- Supplied entries:
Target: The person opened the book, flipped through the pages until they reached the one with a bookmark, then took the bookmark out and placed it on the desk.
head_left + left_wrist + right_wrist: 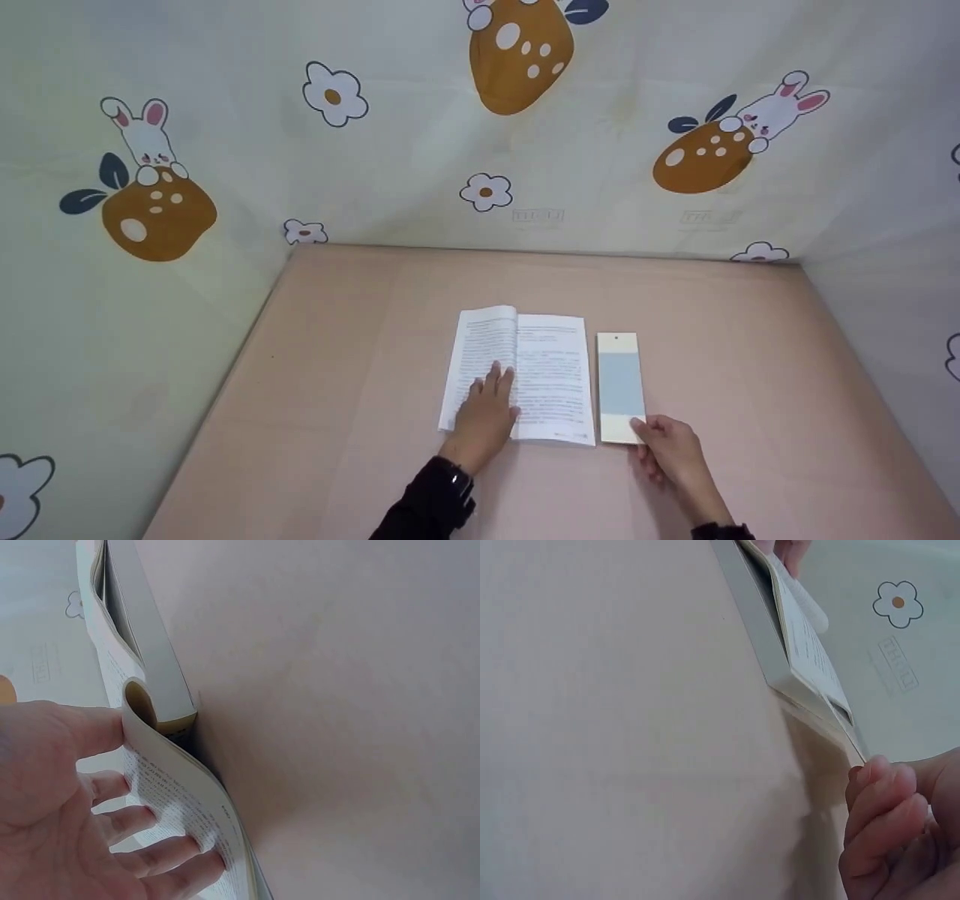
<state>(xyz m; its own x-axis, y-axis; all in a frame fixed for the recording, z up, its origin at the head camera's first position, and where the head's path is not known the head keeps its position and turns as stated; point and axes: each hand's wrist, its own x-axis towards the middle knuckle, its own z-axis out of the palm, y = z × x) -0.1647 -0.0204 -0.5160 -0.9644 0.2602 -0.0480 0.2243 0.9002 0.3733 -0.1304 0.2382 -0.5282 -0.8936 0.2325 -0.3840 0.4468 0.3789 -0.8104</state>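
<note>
An open book (555,375) with printed pages lies on the table. My left hand (484,416) presses its left page with fingers spread, the fingertips close to the fold; in the left wrist view, the fingers (161,859) rest on the curved page (169,780). Just right of the book is a bookmark (621,382), a long card with a pale blue middle, cream ends and a small hole at the top. My right hand (675,450) pinches its lower right corner between thumb and fingers. In the right wrist view, the bookmark (842,727) appears edge-on beside the book (814,652).
The pink-beige table surface (337,360) spreads around the book. A pale cloth wall (405,172) with printed rabbits, flowers and brown fruit stands behind, and similar walls rise at the left and right sides.
</note>
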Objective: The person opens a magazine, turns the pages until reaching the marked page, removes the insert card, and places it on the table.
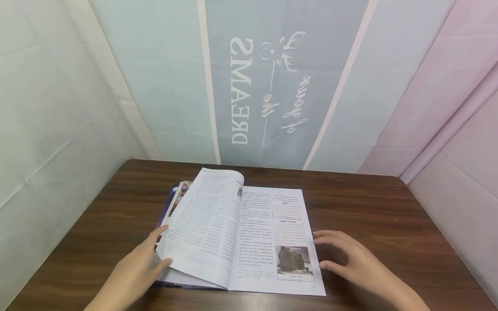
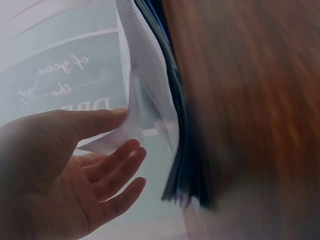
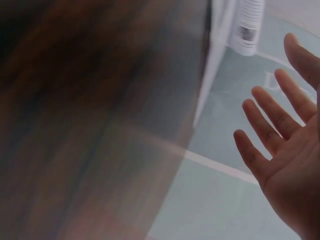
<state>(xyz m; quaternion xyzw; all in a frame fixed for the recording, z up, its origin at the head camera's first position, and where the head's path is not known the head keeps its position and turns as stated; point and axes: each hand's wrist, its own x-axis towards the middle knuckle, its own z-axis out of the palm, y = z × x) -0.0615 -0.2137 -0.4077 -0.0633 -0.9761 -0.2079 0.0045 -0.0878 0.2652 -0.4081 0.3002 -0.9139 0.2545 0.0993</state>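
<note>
An open magazine [image 1: 276, 207] lies on the table, its right-hand page flat and printed with text and a photo of a dark rock. One lifted page [image 1: 202, 224] curves over toward the left side. My left hand [image 1: 136, 263] holds this page by its lower left edge; in the left wrist view the page corner [image 2: 107, 142] sits between thumb and fingers. Beside the magazine's right edge is my right hand [image 1: 355, 261], its fingers spread and loosely bent. The right wrist view shows that hand [image 3: 295, 165] with nothing in its grasp.
The dark wooden table [image 1: 408, 220] extends to both sides of the magazine. Behind it hangs a backdrop cloth [image 1: 330, 39] with mirrored lettering and a deer head. Pale cloth walls [image 1: 58, 108] stand at the left and right.
</note>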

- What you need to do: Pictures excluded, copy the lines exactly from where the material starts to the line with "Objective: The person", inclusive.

- Solution to the problem:
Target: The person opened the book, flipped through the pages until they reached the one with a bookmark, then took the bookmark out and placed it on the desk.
head_left + left_wrist + right_wrist: 
<state>(xyz m; its own x-axis, y-axis; all in a frame fixed for the recording, z up, its origin at the head camera's first position, and where the head's path is not known the head keeps its position and turns as stated; point and axes: each hand's wrist, its own x-axis towards the middle knuckle, its own z-axis out of the palm, y = z × x) -0.1647 -0.0204 -0.5160 -0.9644 0.2602 -0.0480 0.2243 0.9002 0.3733 -0.1304 0.2382 -0.5282 -0.8936 0.2325 -0.3840 0.4468 0.3789 -0.8104</state>
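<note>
An open book (555,375) with printed pages lies on the table. My left hand (484,416) presses its left page with fingers spread, the fingertips close to the fold; in the left wrist view, the fingers (161,859) rest on the curved page (169,780). Just right of the book is a bookmark (621,382), a long card with a pale blue middle, cream ends and a small hole at the top. My right hand (675,450) pinches its lower right corner between thumb and fingers. In the right wrist view, the bookmark (842,727) appears edge-on beside the book (814,652).
The pink-beige table surface (337,360) spreads around the book. A pale cloth wall (405,172) with printed rabbits, flowers and brown fruit stands behind, and similar walls rise at the left and right sides.
</note>
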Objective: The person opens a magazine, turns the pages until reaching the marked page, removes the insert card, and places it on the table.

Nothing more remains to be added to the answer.